Margarita Salas ha sido despedida por las altas instituciones del Estado con todo el reconocimiento. Poco para lo que merecía. España entierra bien, aunque a veces trate mal a sus grandes figuras. Hace mucho que la mejor investigadora española del siglo XX estaba por encima de casi cualquier cosa. No por indiferencia, era tan humana como todos, sino porque a sus ochenta años, con la patente más valiosa de la historia del CSIC en su haber y toda una vida superando obstáculos, se había ganado el privilegio de ignorar las mezquindades cotidianas y hacer lo que realmente deseaba: continuar su trabajo en el Centro de Biología Molecular mientras tuviera fuerzas para ello. Lo consiguió. Y demostró, una vez más, cuánto se habían equivocado quienes pretendieron el imposible de jubilar su talento.

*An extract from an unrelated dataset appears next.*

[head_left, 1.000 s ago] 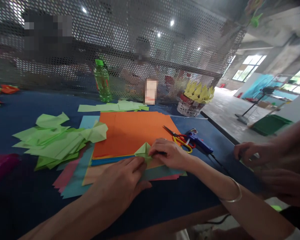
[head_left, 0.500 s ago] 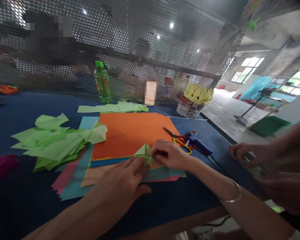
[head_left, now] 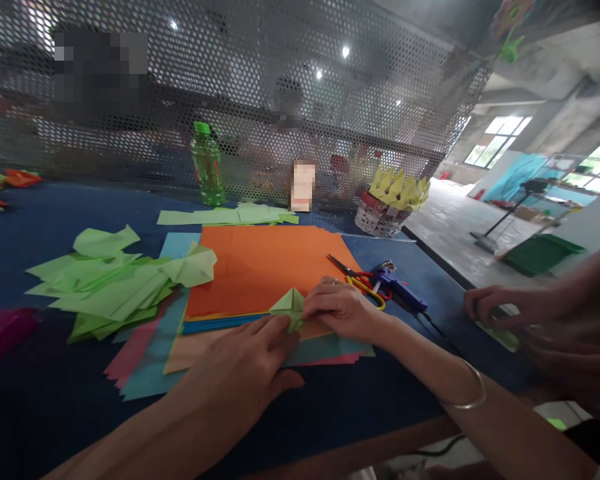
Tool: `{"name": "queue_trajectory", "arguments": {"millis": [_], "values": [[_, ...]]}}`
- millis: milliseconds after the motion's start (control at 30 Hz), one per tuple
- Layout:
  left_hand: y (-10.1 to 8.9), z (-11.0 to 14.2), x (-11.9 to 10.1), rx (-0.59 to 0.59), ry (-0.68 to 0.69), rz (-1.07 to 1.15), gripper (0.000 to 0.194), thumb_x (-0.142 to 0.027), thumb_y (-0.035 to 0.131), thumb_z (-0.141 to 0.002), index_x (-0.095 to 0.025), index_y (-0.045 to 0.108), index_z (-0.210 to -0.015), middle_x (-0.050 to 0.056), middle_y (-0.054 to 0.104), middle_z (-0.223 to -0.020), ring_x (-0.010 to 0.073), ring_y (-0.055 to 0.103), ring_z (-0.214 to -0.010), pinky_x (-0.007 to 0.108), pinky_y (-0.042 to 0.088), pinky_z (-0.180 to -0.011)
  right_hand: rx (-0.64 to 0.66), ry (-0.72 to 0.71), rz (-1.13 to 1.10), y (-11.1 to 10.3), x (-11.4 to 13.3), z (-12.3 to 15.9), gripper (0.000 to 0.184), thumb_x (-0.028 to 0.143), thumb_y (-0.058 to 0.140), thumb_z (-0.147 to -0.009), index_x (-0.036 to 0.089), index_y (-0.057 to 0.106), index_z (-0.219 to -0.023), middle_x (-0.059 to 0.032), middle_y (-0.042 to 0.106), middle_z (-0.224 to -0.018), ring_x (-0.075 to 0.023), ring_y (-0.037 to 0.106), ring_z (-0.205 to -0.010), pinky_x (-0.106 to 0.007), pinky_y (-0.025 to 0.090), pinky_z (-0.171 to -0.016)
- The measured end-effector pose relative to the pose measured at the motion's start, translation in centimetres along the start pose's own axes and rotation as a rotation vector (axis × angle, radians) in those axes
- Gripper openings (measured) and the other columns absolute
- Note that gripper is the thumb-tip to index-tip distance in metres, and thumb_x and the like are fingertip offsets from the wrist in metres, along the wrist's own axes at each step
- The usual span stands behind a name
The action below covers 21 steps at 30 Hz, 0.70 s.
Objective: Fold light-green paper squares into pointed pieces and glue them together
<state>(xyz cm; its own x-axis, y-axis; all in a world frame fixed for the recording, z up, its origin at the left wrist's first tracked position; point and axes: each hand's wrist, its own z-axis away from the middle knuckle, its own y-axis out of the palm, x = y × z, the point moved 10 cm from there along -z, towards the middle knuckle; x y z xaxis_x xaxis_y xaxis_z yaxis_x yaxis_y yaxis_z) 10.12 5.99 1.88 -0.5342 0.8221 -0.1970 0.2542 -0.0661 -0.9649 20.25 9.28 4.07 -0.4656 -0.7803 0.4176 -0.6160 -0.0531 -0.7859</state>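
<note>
A small light-green folded paper (head_left: 291, 305) with a pointed top lies over the near edge of the stacked sheets. My right hand (head_left: 343, 308) pinches its right side between curled fingers. My left hand (head_left: 253, 350) presses the paper's lower left with its fingertips, the thumb stretched out apart below. Under both hands is a stack of coloured paper, with an orange sheet (head_left: 260, 267) on top. Red-and-yellow scissors (head_left: 363, 280) rest at the stack's right, beside a blue glue gun (head_left: 400, 288).
Loose green paper pieces (head_left: 115, 280) heap at the left, near a purple object (head_left: 7, 333). Behind stand green paper strips (head_left: 225, 215), a green bottle (head_left: 207, 163) and a basket (head_left: 380, 217) with yellow folded points. Another person's hands (head_left: 520, 310) handle green paper at the right edge.
My fingers have shifted only slightly on the folded green paper, which stays in place. At the right, the other person's hands have moved a little with their green paper.
</note>
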Motion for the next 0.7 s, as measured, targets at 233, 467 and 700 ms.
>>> {"name": "queue_trajectory", "arguments": {"millis": [233, 467, 700], "values": [[-0.1, 0.0, -0.1, -0.003, 0.0, 0.004, 0.031, -0.032, 0.063, -0.093, -0.023, 0.062, -0.123, 0.009, 0.062, -0.122, 0.03, 0.064, -0.103, 0.042, 0.054, -0.084, 0.021, -0.027, 0.073, -0.2, 0.2, 0.3, 0.025, 0.004, 0.056, -0.089, 0.022, 0.073, -0.095, -0.0047, 0.074, -0.097, -0.0188, 0.065, -0.094, -0.034, 0.052, -0.087], [0.0, 0.1, -0.1, 0.038, -0.01, 0.009, 0.029, -0.029, 0.064, -0.093, -0.023, 0.061, -0.121, 0.009, 0.061, -0.123, 0.0304, 0.063, -0.106, 0.043, 0.054, -0.086, 0.037, -0.122, 0.184, -0.1, 1.4, 0.4, 0.017, 0.012, 0.058, -0.094, 0.022, 0.072, -0.094, -0.0053, 0.074, -0.097, -0.0186, 0.063, -0.09, -0.033, 0.051, -0.083], [-0.3, 0.1, -0.2, -0.022, 0.013, 0.049, 0.019, -0.032, 0.059, -0.097, -0.022, 0.064, -0.111, 0.01, 0.062, -0.124, 0.0282, 0.066, -0.101, 0.04, 0.054, -0.084, 0.05, -0.166, 0.214, 0.0, 2.2, 0.4, 0.019, 0.013, 0.054, -0.097, 0.02, 0.071, -0.095, -0.0057, 0.074, -0.095, -0.0177, 0.065, -0.089, -0.032, 0.053, -0.082]]}}
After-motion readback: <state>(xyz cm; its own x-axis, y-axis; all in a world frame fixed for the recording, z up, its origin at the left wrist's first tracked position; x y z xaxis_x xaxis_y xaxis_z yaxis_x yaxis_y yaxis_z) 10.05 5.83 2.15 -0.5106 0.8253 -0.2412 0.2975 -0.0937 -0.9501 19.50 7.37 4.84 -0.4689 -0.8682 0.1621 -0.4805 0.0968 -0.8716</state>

Como si la ignorancia nunca tuviera suficiente o tal vez porque Margarita siempre fue un paso por delante, esta bioquímica asturiana tuvo que luchar toda su vida contra la discriminación. En sus inicios, ante quienes no veían a las mujeres en un laboratorio más que para limpiar matraces. Si su talento y su capacidad de trabajo no hubieran superado lo extraordinario, si no hubiera tenido la valentía de dejar su país para trabajar en Estados Unidos, pocas oportunidades hubiera tenido en aquella España en blanco y negro apenas interesada en descubrir, por la ciencia infusa, el sustituto de la gasolina. Margarita Salas superó las carencias de un país poco interesado por la ciencia y los obstáculos añadidos a la mujer en un tiempo en España en el que ningún escolar hubiera dibujado una mujer con bata que no fuera una enfermera. Y a pesar de todo, al final de su vida, con casi todos los reconocimientos que merecía, sintió una nueva discriminación: la que sufren quienes se hacen mayores. Ella, que confiaba en las posibilidades de las científicas como para pedir que al menos nada se les quitara por el hecho de ser mujeres, aunque nada se les diera, batalló también hasta el final contra este último estereotipo.
Margarita Salas legó a la ciencia la Polimerasa Phi29, con tantas aplicaciones en la investigación con ADN que su potencial aún desafía a nuestra imaginación. Pero tan importante como sus investigaciones ha sido su ejemplo. Su contribución a que en España, un hábitat poco proclive a ello, florezcan nuevas margaritas. Científicas que tal vez afrontan algún prejuicio menos, pero padecen la falta de apoyo que Margarita conocía muy bien. En un país donde solo se idolatra a los científicos cuando ya no lo necesitan y en el que lo único que se les concede en abundancia son buenas palabras, el mejor homenaje que podrían hacerle a Margarita Salas, más que dedicarle unas cuantas calles, lo que tampoco sobraría, es que la investigación básica tenga el presupuesto suficiente para conseguir que la diáspora de la ciencia española tenga el fundamento de la ambición y no de la necesidad. Margarita Salas vivió lo bastante como para ver a otra asturiana, Rosa Menéndez, convertirse en la primera presidenta del CSIC. Pero no para dejar de preocuparse por el futuro de la investigación en este país, donde desde hace muchos años se la observa como a la alquimia, se la ensalza con pasión y se la relega cada vez que toca repartir el dinero.